Within the records below, reproduce without change the lines from the line that has "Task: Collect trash" through the line that has "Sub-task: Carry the", and only those.
[Data under study Boundary: Start]
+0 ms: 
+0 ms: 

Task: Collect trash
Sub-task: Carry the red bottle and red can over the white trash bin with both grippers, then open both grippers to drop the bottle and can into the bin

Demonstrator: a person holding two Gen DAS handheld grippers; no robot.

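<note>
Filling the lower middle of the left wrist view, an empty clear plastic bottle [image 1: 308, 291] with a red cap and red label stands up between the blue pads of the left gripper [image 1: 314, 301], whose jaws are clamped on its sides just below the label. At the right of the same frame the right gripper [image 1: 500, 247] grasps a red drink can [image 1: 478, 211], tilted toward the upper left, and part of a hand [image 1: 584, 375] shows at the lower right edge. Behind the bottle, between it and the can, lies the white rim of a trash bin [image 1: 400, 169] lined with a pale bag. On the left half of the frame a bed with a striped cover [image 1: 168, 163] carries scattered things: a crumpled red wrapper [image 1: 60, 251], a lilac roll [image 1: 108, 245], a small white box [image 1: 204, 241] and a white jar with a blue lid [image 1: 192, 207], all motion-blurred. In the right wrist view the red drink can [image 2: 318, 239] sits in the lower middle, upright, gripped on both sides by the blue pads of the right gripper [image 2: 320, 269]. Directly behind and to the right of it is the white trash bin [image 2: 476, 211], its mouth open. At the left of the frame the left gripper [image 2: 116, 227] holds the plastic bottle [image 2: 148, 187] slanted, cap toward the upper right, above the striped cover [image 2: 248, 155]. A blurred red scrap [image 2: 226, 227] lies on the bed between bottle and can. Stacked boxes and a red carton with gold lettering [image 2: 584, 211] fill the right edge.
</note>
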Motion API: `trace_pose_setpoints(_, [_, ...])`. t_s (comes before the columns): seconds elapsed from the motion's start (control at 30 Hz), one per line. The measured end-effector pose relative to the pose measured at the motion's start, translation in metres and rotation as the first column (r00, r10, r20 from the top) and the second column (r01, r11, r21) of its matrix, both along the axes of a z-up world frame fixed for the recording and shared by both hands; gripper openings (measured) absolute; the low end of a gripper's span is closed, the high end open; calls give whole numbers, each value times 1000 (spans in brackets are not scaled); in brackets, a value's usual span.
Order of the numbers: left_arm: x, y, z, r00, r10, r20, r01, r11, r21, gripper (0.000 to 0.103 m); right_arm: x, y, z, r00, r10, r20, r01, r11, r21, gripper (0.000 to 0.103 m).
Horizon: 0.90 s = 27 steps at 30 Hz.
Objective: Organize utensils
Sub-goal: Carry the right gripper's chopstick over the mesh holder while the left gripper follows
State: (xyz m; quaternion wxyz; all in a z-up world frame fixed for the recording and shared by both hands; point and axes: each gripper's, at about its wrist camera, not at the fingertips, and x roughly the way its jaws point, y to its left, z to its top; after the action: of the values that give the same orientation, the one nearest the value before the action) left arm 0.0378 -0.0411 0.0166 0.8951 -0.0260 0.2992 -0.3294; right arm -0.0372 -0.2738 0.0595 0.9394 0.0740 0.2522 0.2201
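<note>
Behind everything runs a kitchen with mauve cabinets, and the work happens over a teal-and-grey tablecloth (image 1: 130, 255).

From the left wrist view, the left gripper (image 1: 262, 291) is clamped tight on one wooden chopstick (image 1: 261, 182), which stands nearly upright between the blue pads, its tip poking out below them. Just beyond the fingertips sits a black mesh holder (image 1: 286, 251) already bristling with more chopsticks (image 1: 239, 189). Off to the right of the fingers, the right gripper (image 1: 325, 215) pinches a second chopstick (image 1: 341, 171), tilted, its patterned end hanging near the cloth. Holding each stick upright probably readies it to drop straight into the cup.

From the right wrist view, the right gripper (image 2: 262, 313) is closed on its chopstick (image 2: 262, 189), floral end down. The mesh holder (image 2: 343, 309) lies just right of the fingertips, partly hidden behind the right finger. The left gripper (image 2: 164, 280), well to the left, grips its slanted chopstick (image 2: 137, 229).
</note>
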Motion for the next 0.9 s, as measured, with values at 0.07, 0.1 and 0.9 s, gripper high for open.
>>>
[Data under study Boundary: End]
# [Answer to this problem]
Task: Collect trash
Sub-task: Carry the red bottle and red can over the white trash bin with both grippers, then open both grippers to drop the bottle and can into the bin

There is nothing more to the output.